近年、急速に発展するテクノロジーと科学の進歩は、産業革命を超える社会的変化を私たちに強要しつつある。その変化は産業革命よりもはるかに大きく、そして速い。そのような現代の問題に警鐘を鳴らすのが、世界的なベストセラーとなった『サピエンス全史』の著者、ユヴァル・ノア・ハラリだ。
今作『21 Lessons』では科学、テクノロジー、哲学などの最新研究を取り入れながら現代の問題を21個に絞り考察していく。

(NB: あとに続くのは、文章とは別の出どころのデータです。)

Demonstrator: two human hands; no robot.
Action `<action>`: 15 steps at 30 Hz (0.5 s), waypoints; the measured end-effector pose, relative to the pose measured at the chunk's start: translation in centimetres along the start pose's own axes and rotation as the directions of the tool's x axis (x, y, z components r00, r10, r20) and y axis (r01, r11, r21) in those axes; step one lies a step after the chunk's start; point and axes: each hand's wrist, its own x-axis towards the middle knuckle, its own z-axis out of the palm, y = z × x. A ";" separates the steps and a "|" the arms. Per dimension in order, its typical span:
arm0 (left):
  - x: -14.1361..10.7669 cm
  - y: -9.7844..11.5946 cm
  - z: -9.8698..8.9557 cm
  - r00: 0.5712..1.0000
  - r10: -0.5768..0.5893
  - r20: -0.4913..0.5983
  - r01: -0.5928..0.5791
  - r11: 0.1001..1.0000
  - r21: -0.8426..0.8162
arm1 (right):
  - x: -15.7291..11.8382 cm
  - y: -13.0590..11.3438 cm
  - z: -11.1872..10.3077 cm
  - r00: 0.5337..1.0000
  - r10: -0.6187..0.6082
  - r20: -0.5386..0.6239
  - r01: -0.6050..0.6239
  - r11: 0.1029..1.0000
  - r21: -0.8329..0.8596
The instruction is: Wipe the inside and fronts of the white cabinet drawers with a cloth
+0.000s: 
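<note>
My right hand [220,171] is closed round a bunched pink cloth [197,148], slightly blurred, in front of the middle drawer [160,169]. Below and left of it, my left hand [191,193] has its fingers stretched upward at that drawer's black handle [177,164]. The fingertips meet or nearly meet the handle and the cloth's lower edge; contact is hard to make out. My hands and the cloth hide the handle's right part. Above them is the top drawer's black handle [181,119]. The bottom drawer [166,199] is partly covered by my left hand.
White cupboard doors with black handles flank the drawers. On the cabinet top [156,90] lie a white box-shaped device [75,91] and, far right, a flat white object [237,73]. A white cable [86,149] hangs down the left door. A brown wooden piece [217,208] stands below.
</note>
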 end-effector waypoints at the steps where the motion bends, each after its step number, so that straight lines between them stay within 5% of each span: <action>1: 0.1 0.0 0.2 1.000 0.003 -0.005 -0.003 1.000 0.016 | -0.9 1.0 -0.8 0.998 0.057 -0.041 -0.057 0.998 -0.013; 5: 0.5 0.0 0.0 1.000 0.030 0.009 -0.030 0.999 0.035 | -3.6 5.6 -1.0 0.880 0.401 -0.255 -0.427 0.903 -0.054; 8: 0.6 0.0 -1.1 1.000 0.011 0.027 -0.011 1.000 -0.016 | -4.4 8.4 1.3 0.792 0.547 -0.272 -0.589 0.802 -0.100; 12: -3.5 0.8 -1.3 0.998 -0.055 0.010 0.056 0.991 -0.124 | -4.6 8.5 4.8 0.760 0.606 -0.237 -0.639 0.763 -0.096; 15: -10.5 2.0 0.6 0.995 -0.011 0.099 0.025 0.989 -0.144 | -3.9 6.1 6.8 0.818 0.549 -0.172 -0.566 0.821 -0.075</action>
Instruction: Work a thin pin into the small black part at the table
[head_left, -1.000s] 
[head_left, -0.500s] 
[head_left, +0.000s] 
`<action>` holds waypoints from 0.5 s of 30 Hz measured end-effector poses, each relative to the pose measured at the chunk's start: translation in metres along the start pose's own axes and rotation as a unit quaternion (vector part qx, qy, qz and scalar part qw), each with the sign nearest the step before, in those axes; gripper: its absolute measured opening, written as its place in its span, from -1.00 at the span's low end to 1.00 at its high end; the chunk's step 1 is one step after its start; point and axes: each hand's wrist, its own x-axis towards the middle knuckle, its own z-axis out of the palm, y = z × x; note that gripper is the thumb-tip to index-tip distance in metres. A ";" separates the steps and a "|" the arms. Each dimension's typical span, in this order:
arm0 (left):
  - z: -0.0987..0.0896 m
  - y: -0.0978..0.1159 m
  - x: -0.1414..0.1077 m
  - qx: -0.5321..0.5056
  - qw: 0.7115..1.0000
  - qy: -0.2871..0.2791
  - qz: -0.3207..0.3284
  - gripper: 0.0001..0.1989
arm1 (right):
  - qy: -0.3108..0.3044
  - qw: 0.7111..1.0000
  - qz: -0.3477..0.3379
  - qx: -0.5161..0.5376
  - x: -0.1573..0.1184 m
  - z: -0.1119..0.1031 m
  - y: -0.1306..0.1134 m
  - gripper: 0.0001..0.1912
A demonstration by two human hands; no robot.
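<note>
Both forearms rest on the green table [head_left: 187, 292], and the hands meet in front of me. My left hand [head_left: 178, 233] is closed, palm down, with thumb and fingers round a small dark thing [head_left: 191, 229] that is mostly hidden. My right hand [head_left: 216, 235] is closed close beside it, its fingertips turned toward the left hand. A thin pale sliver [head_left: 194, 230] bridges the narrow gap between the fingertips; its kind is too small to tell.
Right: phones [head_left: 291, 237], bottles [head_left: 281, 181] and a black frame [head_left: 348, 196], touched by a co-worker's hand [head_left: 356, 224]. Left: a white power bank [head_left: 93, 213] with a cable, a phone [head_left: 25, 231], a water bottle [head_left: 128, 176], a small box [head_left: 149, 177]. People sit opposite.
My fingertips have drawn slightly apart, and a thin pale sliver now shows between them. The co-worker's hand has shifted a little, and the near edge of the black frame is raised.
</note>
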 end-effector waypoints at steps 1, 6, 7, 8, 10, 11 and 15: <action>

18〜19世紀に発生した産業革命の影響は大きく、それまでの封建制や君主制、既存の宗教といった思想や社会モデルでは対応できなかった。この変化に対処するために人類は自由民主主義国家や共産主義独裁制、ファシスト体制を生み出した。そしてその社会モデルの有効性を実験するために、1世紀以上に及ぶ戦争と革命を必要としたのである。
だが現在、私たちの文明が持つ、途方もなく大きな力と複雑に絡み合ったグローバルな社会を考えると、20世紀のような血生臭い失敗を容認する余裕はないと著者は言う。今回しくじれば、核戦争や遺伝子工学の力で怪物が生まれたり、生物圏が完全に破壊されたりしてしまう。著者は「人類の愚かさを過小評価してはならない」と警告する。
また、もっと身近な問題は、とめどなく複雑になるシステムを運用していくために高度な知能を要求される仕事が増え、単純作業はAIや機械に取って代わられつつある点だ。この社会に適応できた人とそうでない人の間に大きな格差が生まれている。こうした問題が自由主義や資本主義に亀裂を生じさせている。
ユヴァル・ノア・ハラリはさらに深く思考していく。例えば、ただ単に貧富の差が拡大するだけならば、人々はもう一度、マルクス主義に頼れるだろう。だが最新のAIの発展を丹念に精査していくと、近い将来には「無用者階級」が出現するのではと予想される。共産主義の「物語」はプロレタリアートには有効だが、意味を喪失した無用者階級には無効だ。